▸ Your assignment
Your answer should consist of each line below that contains the string "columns".

::::

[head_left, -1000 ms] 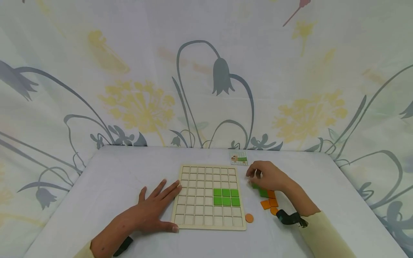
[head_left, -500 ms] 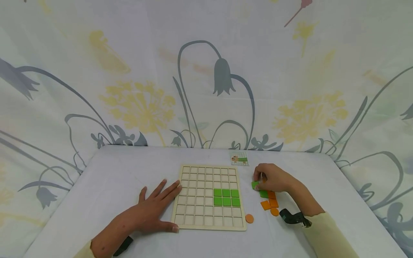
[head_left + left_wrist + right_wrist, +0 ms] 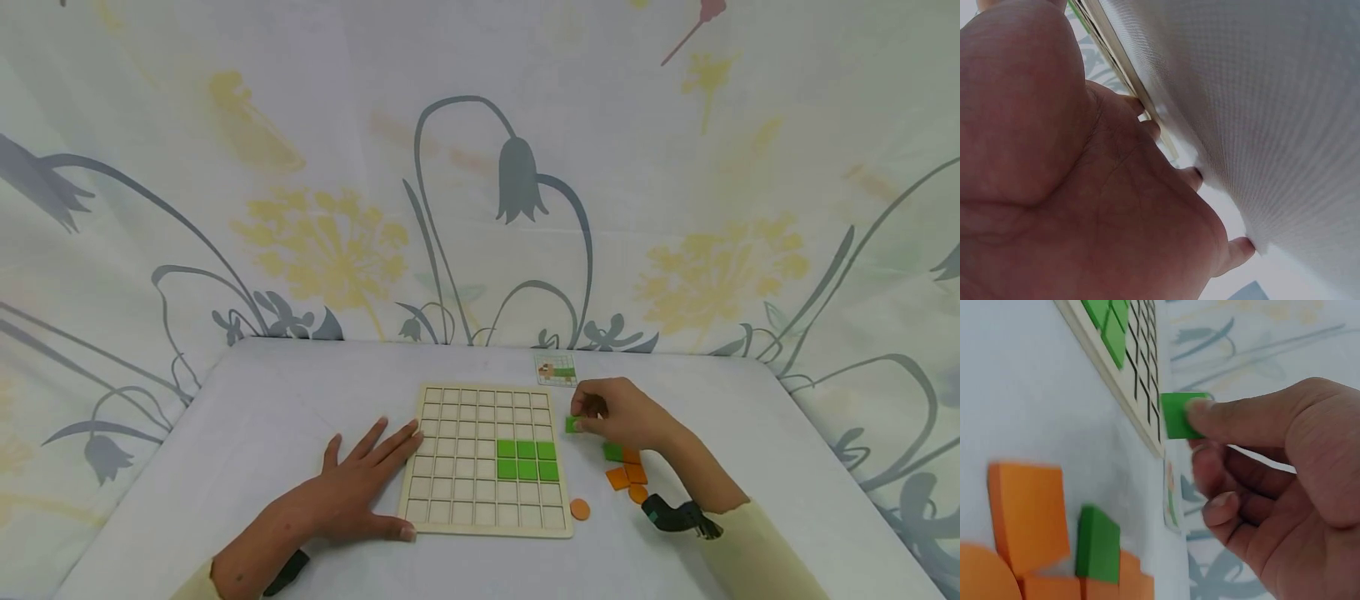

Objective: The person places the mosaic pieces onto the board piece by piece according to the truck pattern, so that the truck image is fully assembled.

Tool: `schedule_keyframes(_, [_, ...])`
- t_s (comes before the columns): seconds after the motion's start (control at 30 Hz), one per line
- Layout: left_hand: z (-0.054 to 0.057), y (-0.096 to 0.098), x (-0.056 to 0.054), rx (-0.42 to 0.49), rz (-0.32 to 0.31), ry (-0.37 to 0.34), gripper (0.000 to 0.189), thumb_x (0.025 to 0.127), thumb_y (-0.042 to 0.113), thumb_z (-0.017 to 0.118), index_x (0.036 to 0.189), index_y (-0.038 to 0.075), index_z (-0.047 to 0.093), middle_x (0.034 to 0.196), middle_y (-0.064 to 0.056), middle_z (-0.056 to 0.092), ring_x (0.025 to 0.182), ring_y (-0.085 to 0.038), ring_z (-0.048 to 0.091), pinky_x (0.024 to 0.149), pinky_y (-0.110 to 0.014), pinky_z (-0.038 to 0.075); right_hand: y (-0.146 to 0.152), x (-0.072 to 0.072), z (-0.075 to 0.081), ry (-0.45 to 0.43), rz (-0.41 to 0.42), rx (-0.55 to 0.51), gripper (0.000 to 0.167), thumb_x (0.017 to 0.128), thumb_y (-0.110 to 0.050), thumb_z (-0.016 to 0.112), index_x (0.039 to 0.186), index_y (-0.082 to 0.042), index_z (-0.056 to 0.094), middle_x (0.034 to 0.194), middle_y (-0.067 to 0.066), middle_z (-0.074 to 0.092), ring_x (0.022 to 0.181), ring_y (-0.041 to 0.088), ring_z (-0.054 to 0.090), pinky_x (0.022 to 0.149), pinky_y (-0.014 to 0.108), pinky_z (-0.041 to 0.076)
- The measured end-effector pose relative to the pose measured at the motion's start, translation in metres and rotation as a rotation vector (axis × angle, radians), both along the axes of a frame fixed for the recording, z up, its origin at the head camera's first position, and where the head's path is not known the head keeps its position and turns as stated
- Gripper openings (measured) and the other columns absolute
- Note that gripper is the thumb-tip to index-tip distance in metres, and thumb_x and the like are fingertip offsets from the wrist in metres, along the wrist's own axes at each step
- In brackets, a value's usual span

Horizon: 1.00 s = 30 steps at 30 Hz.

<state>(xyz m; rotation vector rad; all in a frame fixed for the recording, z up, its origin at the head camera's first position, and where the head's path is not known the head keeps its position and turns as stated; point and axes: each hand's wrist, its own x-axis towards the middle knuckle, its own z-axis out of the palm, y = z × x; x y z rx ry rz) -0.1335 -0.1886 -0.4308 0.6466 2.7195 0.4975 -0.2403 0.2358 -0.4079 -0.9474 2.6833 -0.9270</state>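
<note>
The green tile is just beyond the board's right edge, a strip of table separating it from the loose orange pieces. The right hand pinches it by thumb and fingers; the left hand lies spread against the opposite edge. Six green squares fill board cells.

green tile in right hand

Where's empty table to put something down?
Bare table lies left of the left hand, beyond the board left of the card, and right of the right hand. It's crowded just right of the board, where loose pieces lie.
</note>
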Motion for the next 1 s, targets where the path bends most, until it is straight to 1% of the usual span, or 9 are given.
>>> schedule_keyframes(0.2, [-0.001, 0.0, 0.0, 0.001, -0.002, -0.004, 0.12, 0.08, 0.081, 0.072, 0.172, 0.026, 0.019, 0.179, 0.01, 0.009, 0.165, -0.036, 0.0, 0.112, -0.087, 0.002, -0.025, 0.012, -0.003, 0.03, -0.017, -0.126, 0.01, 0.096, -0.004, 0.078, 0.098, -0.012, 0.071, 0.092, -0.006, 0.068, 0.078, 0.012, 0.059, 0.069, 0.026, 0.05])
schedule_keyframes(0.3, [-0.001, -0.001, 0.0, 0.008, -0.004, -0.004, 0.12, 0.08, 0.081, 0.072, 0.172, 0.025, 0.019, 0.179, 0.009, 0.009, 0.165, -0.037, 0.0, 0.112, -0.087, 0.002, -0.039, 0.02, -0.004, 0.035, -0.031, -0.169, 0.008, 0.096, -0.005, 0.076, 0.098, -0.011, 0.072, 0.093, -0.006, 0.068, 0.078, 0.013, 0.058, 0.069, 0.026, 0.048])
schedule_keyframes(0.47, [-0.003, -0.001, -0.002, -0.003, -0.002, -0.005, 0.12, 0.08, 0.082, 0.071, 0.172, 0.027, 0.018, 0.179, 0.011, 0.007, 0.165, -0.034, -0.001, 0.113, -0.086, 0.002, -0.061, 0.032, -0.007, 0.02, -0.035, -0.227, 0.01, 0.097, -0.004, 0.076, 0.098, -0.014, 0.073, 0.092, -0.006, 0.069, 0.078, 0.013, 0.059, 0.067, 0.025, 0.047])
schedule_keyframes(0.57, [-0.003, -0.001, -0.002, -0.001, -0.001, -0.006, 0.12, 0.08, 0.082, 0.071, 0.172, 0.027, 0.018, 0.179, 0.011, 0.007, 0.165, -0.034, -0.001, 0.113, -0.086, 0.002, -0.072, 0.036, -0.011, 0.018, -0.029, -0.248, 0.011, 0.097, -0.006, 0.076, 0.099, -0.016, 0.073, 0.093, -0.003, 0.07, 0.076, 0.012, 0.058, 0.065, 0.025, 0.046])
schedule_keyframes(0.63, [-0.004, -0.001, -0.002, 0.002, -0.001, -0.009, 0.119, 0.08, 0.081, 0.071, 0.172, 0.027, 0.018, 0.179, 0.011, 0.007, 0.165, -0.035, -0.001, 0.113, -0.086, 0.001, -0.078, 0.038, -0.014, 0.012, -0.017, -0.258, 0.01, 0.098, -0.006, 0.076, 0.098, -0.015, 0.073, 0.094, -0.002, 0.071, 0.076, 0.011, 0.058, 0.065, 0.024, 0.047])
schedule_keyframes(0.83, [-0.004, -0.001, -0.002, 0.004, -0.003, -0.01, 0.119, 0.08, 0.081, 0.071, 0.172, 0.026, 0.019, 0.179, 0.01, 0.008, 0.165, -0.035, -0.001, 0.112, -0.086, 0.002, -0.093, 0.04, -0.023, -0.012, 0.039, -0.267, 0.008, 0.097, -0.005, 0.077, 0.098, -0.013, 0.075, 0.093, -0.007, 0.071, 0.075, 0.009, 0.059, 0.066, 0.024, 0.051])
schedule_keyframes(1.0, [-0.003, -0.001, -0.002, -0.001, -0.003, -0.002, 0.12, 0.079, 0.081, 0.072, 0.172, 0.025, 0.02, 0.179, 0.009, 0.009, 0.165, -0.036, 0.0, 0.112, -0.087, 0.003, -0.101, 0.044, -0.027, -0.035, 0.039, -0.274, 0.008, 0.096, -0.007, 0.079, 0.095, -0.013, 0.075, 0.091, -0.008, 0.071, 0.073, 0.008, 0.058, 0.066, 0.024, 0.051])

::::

▸ Task answer
- t_s (comes before the columns): seconds after the motion's start (control at 30 Hz), one per line
- Gripper openings (measured) and the other columns absolute

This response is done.